» Task statement: Say how many lines of the data contain "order", and nothing more.

» Collected data:
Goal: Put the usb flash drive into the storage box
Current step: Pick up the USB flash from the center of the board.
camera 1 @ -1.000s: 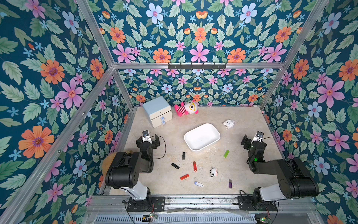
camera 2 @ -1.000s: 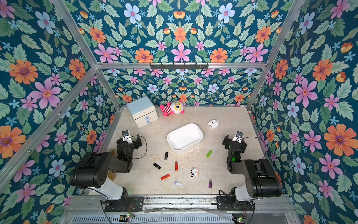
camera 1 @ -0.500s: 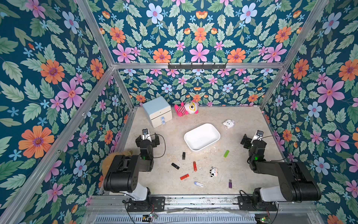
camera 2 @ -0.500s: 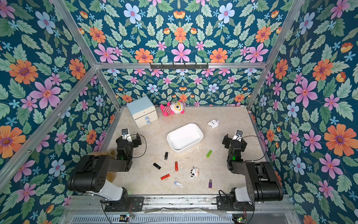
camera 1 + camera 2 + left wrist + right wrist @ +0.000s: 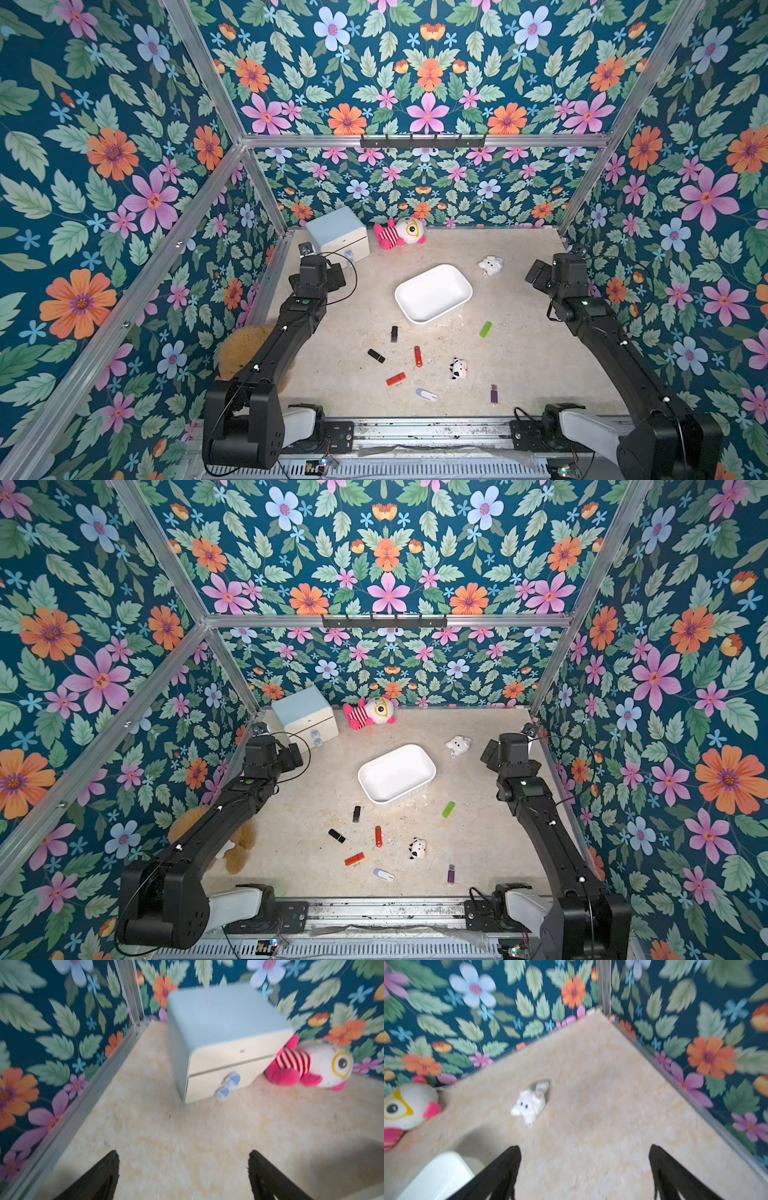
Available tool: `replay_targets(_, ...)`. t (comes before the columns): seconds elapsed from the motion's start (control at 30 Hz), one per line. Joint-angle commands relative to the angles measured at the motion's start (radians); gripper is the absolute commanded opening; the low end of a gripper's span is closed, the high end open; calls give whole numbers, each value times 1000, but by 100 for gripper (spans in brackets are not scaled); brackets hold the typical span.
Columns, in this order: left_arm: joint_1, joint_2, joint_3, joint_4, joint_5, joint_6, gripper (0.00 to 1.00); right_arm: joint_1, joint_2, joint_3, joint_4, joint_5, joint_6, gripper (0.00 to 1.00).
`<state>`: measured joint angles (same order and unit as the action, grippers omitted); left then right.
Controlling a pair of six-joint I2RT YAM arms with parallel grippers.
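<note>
The storage box [image 5: 433, 293] [image 5: 397, 773] is a shallow white tray in the middle of the floor, and one corner of it [image 5: 440, 1174] shows in the right wrist view. Several usb flash drives lie in front of it: green [image 5: 485, 329], two black [image 5: 394, 333] [image 5: 376, 355], two red [image 5: 417, 356] [image 5: 395, 379], white [image 5: 427, 395] and purple [image 5: 493, 394]. My left gripper [image 5: 184, 1157] is open over bare floor, facing the cabinet. My right gripper [image 5: 584, 1149] is open over bare floor to the right of the box. Neither holds anything.
A pale-blue-topped cabinet [image 5: 338, 235] and a pink striped plush [image 5: 399, 232] stand at the back wall. A small white plush [image 5: 490, 265] lies behind the box and a cow toy [image 5: 458, 368] among the drives. A brown plush [image 5: 241, 349] sits under the left arm.
Both arms have unfolded and reached toward the back of the cell, carrying their wrists away from the front rail. Both grippers stay open. No object has moved.
</note>
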<state>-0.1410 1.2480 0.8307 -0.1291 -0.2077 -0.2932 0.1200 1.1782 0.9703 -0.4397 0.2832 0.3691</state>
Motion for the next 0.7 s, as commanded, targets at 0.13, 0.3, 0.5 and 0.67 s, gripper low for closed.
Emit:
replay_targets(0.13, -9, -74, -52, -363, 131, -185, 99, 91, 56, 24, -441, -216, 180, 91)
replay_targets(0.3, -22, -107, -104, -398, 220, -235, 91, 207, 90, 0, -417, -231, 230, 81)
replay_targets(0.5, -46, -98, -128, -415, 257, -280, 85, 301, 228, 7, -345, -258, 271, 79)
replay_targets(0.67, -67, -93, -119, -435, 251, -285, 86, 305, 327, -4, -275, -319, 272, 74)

» Response to the exercise: 2